* **PROBLEM REQUIREMENTS**:
Give back the entire listing below, unaltered.

* **PROVIDED DATA**:
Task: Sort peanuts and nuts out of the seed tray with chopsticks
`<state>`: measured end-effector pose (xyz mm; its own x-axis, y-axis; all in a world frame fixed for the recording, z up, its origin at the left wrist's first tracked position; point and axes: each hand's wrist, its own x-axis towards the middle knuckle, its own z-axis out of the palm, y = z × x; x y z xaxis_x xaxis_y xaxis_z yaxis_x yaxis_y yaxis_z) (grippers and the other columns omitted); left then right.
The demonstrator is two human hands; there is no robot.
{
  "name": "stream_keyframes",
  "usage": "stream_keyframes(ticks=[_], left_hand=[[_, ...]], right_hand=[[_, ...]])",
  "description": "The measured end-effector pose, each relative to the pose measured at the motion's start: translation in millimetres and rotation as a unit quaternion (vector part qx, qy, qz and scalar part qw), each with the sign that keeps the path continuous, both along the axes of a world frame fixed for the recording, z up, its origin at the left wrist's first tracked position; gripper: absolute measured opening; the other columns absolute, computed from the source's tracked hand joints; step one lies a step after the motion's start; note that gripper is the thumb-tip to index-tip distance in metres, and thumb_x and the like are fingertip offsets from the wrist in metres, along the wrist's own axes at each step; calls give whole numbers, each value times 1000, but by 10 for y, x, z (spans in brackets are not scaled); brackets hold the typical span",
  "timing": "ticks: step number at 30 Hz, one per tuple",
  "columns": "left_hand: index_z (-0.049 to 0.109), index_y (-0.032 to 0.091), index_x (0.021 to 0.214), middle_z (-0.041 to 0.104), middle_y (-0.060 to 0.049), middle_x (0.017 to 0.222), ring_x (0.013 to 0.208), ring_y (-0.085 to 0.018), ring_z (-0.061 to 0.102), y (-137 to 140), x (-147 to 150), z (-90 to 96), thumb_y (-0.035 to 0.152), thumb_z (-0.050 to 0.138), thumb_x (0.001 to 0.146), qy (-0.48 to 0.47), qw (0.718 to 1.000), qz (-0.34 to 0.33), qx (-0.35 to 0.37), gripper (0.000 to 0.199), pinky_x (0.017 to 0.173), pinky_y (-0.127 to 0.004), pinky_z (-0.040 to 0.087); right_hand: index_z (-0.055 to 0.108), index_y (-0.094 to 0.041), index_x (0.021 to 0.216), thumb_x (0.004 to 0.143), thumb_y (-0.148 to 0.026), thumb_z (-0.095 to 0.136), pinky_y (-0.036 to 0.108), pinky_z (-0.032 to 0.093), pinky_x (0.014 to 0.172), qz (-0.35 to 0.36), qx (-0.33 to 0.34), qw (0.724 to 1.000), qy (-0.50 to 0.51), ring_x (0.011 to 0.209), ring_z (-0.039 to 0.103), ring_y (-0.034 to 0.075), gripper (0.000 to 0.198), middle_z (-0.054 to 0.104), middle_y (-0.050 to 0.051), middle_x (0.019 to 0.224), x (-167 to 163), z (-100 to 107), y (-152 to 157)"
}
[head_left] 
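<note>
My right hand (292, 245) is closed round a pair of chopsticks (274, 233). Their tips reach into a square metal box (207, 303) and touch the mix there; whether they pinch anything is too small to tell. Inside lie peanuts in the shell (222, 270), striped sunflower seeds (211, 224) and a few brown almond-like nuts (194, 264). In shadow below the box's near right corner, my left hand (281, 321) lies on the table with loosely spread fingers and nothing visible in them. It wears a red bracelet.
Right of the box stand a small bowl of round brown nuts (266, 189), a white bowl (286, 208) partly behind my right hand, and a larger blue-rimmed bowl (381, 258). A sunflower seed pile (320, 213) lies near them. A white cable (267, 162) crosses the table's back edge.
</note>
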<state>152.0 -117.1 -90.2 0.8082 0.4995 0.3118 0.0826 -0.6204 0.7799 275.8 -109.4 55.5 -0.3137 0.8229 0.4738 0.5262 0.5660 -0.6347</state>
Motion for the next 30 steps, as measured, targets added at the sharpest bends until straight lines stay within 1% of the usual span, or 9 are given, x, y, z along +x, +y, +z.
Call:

* **TASK OUTPUT**:
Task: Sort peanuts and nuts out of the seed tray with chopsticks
`<state>`: measured end-effector pose (xyz mm; its own x-axis, y-axis; all in a world frame fixed for the recording, z up, its origin at the left wrist's first tracked position; point and axes: each hand's wrist, its own x-axis towards the middle knuckle, its own z-axis out of the palm, y = z × x; x y z xaxis_x xaxis_y xaxis_z yaxis_x yaxis_y yaxis_z) (grippers and the other columns omitted); left then right.
The demonstrator is two human hands; there is no robot.
{
  "name": "stream_keyframes",
  "usage": "stream_keyframes(ticks=[_], left_hand=[[_, ...]], right_hand=[[_, ...]])",
  "description": "The measured end-effector pose, each relative to the pose measured at the motion's start: translation in millimetres and rotation as a unit quaternion (vector part qx, qy, qz and scalar part qw), each with the sign that keeps the path continuous, both along the axes of a world frame fixed for the recording, z up, its origin at the left wrist's first tracked position; gripper: absolute measured opening; the other columns absolute, computed from the source's tracked hand joints; step one lies a step after the motion's start; note that gripper is the thumb-tip to index-tip distance in metres, and thumb_x and the like are fingertip offsets from the wrist in metres, along the wrist's own axes at each step; calls give whole numbers, each value times 1000, but by 10 for y, x, z (spans in brackets are not scaled); brackets hold the typical span",
  "timing": "ticks: step number at 30 Hz, one per tuple",
  "columns": "left_hand: index_z (-0.049 to 0.109), index_y (-0.032 to 0.091), index_x (0.021 to 0.214), middle_z (-0.041 to 0.104), middle_y (-0.060 to 0.049), middle_x (0.017 to 0.222), ring_x (0.013 to 0.208), ring_y (-0.085 to 0.018), ring_z (-0.061 to 0.102), y (-137 to 140), x (-147 to 150), z (-90 to 96), thumb_y (-0.035 to 0.152), thumb_z (-0.050 to 0.138), thumb_x (0.001 to 0.146), qy (-0.48 to 0.47), qw (0.718 to 1.000), qz (-0.34 to 0.33), qx (-0.35 to 0.37), gripper (0.000 to 0.199), pinky_x (0.017 to 0.173), pinky_y (-0.127 to 0.004), pinky_z (-0.040 to 0.087); right_hand: index_z (-0.055 to 0.108), index_y (-0.094 to 0.041), index_x (0.021 to 0.216), thumb_x (0.004 to 0.143), thumb_y (-0.148 to 0.026), thumb_z (-0.095 to 0.136), pinky_y (-0.036 to 0.108), pinky_z (-0.032 to 0.093), pinky_x (0.014 to 0.172), qz (-0.35 to 0.36), qx (-0.33 to 0.34), qw (0.724 to 1.000), qy (-0.50 to 0.51), ring_x (0.011 to 0.209), ring_z (-0.039 to 0.103), ring_y (-0.034 to 0.075), gripper (0.000 to 0.198), middle_z (-0.054 to 0.104), middle_y (-0.050 to 0.051), middle_x (0.019 to 0.224), x (-167 to 163), z (-100 to 107), y (-152 to 157)"
}
[head_left] 
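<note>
My right hand (292, 245) is closed round a pair of chopsticks (274, 233). Their tips reach into a square metal box (207, 303) and touch the mix there; whether they pinch anything is too small to tell. Inside lie peanuts in the shell (222, 270), striped sunflower seeds (211, 224) and a few brown almond-like nuts (194, 264). In shadow below the box's near right corner, my left hand (281, 321) lies on the table with loosely spread fingers and nothing visible in them. It wears a red bracelet.
Right of the box stand a small bowl of round brown nuts (266, 189), a white bowl (286, 208) partly behind my right hand, and a larger blue-rimmed bowl (381, 258). A sunflower seed pile (320, 213) lies near them. A white cable (267, 162) crosses the table's back edge.
</note>
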<state>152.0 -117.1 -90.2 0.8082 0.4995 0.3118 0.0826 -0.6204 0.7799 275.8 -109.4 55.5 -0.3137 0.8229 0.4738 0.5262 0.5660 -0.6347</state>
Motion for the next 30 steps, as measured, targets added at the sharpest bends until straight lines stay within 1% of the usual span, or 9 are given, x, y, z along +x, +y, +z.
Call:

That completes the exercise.